◆ **TASK TO COMPLETE**
Extract, without alteration, each line from the start of the listing to the line bearing "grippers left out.".

== DATA SEGMENT

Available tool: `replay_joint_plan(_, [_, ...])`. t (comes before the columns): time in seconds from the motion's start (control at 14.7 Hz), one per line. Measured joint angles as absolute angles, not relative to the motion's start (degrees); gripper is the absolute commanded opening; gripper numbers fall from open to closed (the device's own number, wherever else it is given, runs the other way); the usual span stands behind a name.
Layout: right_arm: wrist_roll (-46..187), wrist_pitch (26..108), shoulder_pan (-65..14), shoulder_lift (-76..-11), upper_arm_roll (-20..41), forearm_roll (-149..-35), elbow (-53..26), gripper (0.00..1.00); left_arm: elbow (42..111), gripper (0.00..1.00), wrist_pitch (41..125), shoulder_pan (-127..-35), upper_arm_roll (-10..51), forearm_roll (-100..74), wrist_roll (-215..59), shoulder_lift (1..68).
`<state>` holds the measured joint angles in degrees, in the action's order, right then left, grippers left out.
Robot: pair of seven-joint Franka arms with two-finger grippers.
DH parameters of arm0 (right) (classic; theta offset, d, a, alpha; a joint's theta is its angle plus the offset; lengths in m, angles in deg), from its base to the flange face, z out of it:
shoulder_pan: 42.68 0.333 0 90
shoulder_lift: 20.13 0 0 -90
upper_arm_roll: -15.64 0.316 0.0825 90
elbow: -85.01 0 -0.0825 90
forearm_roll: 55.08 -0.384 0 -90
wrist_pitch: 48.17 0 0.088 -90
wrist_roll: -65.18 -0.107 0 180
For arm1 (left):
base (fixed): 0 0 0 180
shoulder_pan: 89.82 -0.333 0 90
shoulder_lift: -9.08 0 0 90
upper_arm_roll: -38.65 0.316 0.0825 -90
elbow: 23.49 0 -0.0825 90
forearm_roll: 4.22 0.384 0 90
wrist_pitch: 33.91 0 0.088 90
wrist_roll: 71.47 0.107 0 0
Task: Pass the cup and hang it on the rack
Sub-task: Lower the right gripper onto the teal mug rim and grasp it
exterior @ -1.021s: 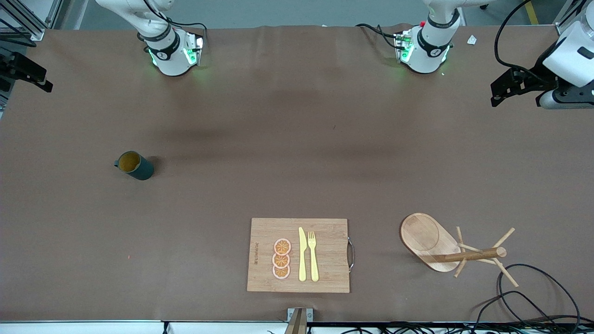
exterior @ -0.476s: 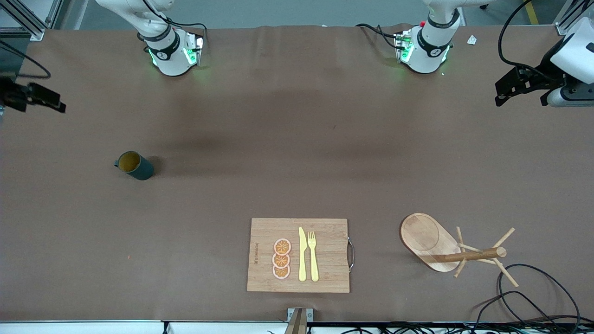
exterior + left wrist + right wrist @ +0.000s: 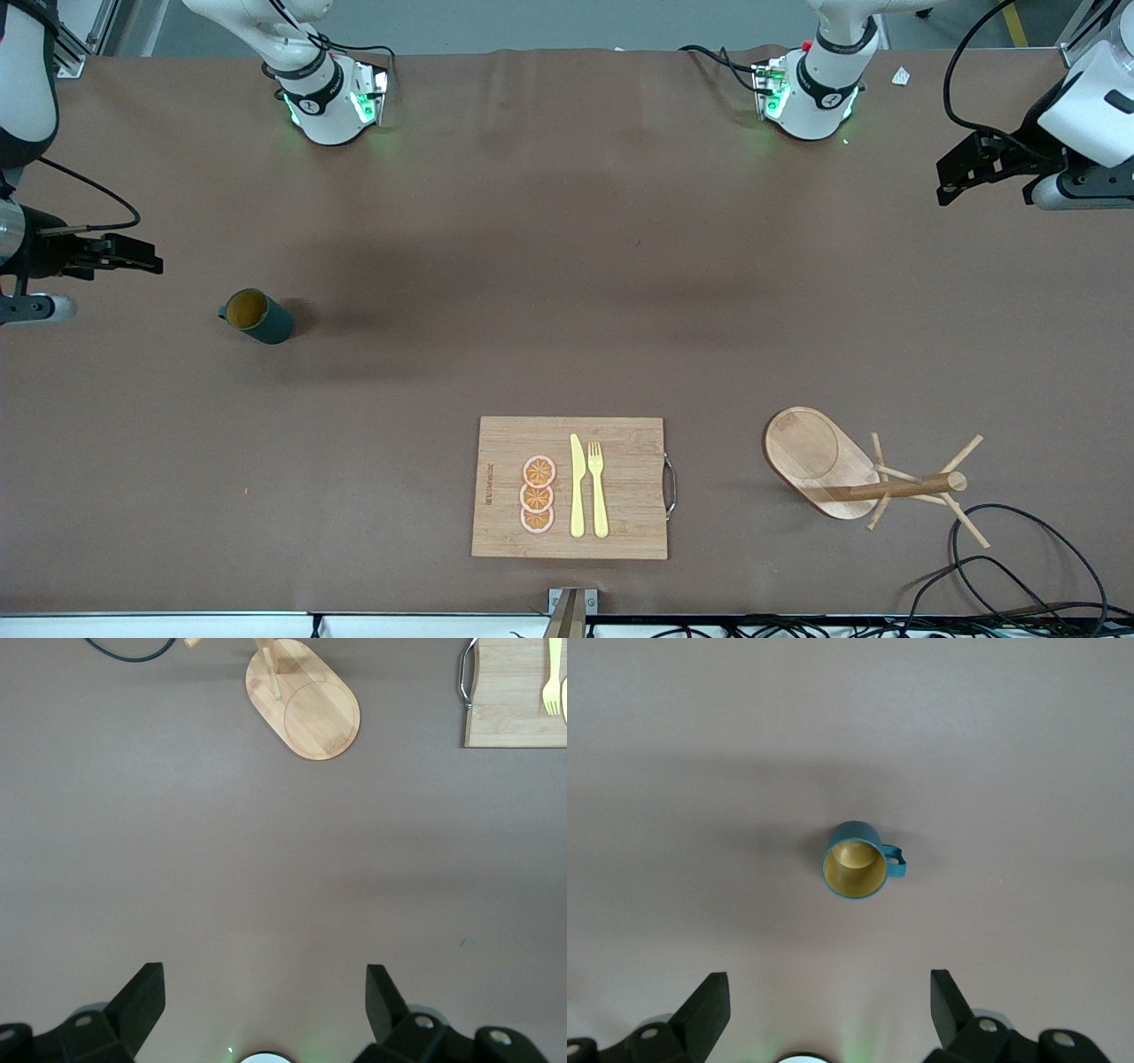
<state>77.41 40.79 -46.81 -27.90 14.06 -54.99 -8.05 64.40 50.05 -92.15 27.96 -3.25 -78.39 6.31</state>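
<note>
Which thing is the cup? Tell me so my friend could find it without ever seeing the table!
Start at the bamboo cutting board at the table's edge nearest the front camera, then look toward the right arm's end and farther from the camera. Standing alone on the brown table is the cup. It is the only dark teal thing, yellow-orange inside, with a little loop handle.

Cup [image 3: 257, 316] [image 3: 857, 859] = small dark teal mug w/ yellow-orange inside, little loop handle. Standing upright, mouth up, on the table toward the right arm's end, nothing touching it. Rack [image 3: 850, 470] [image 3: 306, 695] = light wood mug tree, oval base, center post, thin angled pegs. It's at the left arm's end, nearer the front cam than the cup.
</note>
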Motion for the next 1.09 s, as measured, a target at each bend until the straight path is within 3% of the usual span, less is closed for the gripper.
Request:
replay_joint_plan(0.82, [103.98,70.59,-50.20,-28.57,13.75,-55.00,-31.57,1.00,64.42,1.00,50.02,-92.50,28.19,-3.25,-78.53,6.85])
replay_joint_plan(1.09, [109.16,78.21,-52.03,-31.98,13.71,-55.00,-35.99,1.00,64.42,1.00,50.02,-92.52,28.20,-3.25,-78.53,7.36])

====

◆ **RESULT BELOW**
Available tool: `replay_joint_plan(_, [_, ...])`. t (comes before the columns): time in seconds from the motion's start (control at 14.7 Hz), one per line. Measured joint angles as absolute angles, not relative to the motion's start (degrees); gripper is the absolute commanded opening; gripper numbers fall from open to closed (the device's own number, wherever else it is given, runs the other way); the usual span stands behind a name.
Layout: right_arm: wrist_roll (-46..187), wrist_pitch (26..108), shoulder_pan (-65..14), shoulder_lift (-76..-11), upper_arm_roll (-20..41), forearm_roll (-149..-35), elbow (-53..26), gripper (0.00..1.00); left_arm: elbow (42..111), gripper (0.00..1.00), wrist_pitch (41..125), shoulder_pan (-127..-35), upper_arm_roll (-10..51), forearm_roll (-100..74), wrist_roll (-215..59), shoulder_lift (1..68).
`<state>` holds the measured joint angles in degrees, in the action's order, right then left, grippers left out.

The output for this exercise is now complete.